» TASK DESCRIPTION: The listing below holds pictures; exclude them. Return exactly the lines from the one with "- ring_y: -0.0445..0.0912" through the one with "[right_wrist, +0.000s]".

» COLLECTED MATERIAL:
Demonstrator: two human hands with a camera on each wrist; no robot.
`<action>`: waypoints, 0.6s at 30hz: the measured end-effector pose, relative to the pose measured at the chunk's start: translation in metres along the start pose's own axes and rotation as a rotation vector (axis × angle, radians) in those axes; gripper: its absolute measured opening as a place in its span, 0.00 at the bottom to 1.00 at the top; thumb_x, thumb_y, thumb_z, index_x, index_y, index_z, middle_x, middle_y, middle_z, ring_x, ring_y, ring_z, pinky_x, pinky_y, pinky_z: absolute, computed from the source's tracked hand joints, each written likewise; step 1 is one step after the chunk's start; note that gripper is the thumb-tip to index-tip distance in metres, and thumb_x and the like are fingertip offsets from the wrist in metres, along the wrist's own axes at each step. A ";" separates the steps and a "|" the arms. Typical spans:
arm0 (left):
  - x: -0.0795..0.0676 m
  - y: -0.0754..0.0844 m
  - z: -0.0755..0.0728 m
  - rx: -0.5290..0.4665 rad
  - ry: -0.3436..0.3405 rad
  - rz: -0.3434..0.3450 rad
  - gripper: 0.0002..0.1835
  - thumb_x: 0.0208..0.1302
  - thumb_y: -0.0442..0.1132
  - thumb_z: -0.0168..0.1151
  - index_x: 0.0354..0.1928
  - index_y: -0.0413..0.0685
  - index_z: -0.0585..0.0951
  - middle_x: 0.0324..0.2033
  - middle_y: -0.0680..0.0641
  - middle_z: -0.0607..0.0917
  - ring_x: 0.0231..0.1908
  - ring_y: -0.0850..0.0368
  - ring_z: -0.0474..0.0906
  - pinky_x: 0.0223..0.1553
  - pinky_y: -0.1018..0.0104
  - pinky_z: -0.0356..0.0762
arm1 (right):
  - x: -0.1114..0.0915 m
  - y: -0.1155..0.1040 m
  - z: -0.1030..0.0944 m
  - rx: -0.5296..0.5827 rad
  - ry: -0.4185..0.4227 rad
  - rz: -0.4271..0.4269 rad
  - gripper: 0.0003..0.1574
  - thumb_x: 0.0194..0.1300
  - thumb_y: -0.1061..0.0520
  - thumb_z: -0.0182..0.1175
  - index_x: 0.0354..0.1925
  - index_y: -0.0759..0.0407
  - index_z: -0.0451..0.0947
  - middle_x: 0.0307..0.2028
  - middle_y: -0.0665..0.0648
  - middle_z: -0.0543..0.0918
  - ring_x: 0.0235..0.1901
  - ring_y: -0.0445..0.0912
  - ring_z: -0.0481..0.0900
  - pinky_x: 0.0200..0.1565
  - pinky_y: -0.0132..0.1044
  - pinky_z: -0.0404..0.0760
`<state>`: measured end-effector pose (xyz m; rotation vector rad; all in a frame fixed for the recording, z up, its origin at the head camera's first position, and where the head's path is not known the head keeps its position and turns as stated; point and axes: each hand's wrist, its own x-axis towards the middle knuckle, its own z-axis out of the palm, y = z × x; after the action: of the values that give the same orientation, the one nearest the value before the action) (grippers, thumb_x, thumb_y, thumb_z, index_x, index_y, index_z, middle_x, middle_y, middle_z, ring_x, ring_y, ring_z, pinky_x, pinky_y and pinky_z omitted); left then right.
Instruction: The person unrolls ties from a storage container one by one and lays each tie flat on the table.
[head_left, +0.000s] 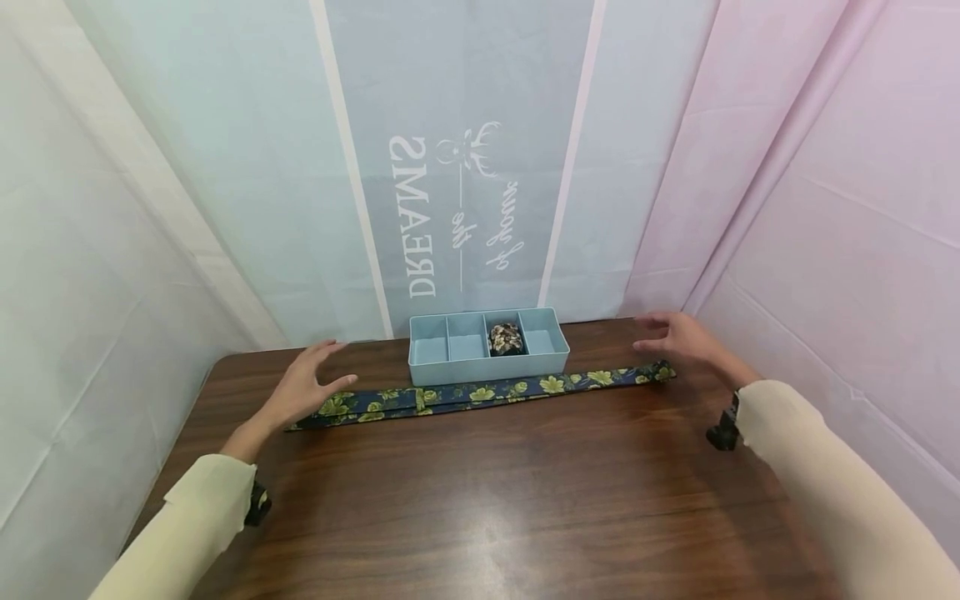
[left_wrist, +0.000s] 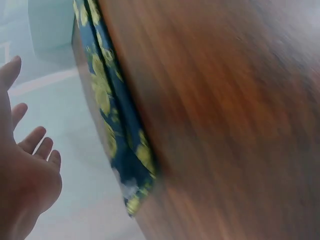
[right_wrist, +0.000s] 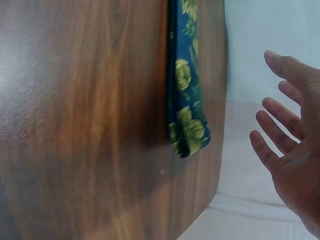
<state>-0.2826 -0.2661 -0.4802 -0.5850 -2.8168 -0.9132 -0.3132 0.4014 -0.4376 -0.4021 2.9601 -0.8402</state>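
I have nothing in my grip: my left hand [head_left: 303,387] and my right hand [head_left: 684,337] hover near opposite ends of the tie [head_left: 480,394], thumbs and fingers loosely spread and apart from the cloth. The tie, dark blue with yellow-green flowers, lies stretched across the wooden table [head_left: 480,492], looking doubled along its length, just on my side of the light-blue box [head_left: 489,369]. A dark, floral bundle [head_left: 506,339] sits in the third compartment from my left; the other three hold nothing I can see. I judge this to be the point between laying the tie out and handling it further — it looks flat enough to work from. The next move, I think, calls for lowering my fingers and pinching one end squarely, both layers together — so they don't slide apart.
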 end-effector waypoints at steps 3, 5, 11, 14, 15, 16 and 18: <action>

» YOUR RESPONSE:
  - ring_y: -0.0445..0.0912
  - ring_z: -0.0481..0.0900
  - pinky_x: 0.0200..0.1565
  - pinky_y: -0.0132..0.1044
  - pinky_z: -0.0404..0.0760
`<state>`: measured end-effector pose (xyz m; rotation vector rad; all in a frame fixed for the recording, z up, its origin at the head camera's first position, and where the head's path is not known the head keeps its position and turns as stated; point and axes: each hand's wrist, its own x-axis towards the middle knuckle, its own z-axis out of the palm, y = z × x; after the action: of the values that give the same orientation, the one nearest the value before the action) (grippers, thumb_x, thumb_y, thumb_z, index_x, index_y, index_z, middle_x, middle_y, middle_z, ring_x, ring_y, ring_z, pinky_x, pinky_y and pinky_z omitted); left then right.
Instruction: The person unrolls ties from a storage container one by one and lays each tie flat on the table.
[head_left, +0.000s] 
[left_wrist, +0.000s] 
[right_wrist, +0.000s] 

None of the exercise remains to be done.